(Recorded data Opens)
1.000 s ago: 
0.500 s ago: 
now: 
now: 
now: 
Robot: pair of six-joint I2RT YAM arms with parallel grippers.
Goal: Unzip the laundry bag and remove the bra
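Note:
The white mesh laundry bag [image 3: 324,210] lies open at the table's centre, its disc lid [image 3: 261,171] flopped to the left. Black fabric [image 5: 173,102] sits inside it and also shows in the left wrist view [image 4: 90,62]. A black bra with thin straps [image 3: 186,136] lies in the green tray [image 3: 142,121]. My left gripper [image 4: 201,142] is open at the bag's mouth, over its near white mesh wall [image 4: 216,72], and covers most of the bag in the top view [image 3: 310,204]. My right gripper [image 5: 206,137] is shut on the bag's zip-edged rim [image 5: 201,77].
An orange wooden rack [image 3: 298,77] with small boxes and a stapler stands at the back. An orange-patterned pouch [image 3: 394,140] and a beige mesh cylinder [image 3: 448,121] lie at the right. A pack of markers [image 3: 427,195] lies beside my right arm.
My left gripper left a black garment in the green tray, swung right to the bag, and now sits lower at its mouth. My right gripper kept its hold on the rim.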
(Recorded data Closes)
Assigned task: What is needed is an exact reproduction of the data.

Result below:
1.000 s ago: 
0.500 s ago: 
now: 
now: 
now: 
Robot: pair of six-joint I2RT YAM arms with parallel grippers.
Goal: Unzip the laundry bag and remove the bra
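Note:
The white mesh laundry bag [image 3: 324,210] lies open at the table's centre, its disc lid [image 3: 261,171] flopped to the left. Black fabric [image 5: 173,102] sits inside it and also shows in the left wrist view [image 4: 90,62]. A black bra with thin straps [image 3: 186,136] lies in the green tray [image 3: 142,121]. My left gripper [image 4: 201,142] is open at the bag's mouth, over its near white mesh wall [image 4: 216,72], and covers most of the bag in the top view [image 3: 310,204]. My right gripper [image 5: 206,137] is shut on the bag's zip-edged rim [image 5: 201,77].
An orange wooden rack [image 3: 298,77] with small boxes and a stapler stands at the back. An orange-patterned pouch [image 3: 394,140] and a beige mesh cylinder [image 3: 448,121] lie at the right. A pack of markers [image 3: 427,195] lies beside my right arm.
My left gripper left a black garment in the green tray, swung right to the bag, and now sits lower at its mouth. My right gripper kept its hold on the rim.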

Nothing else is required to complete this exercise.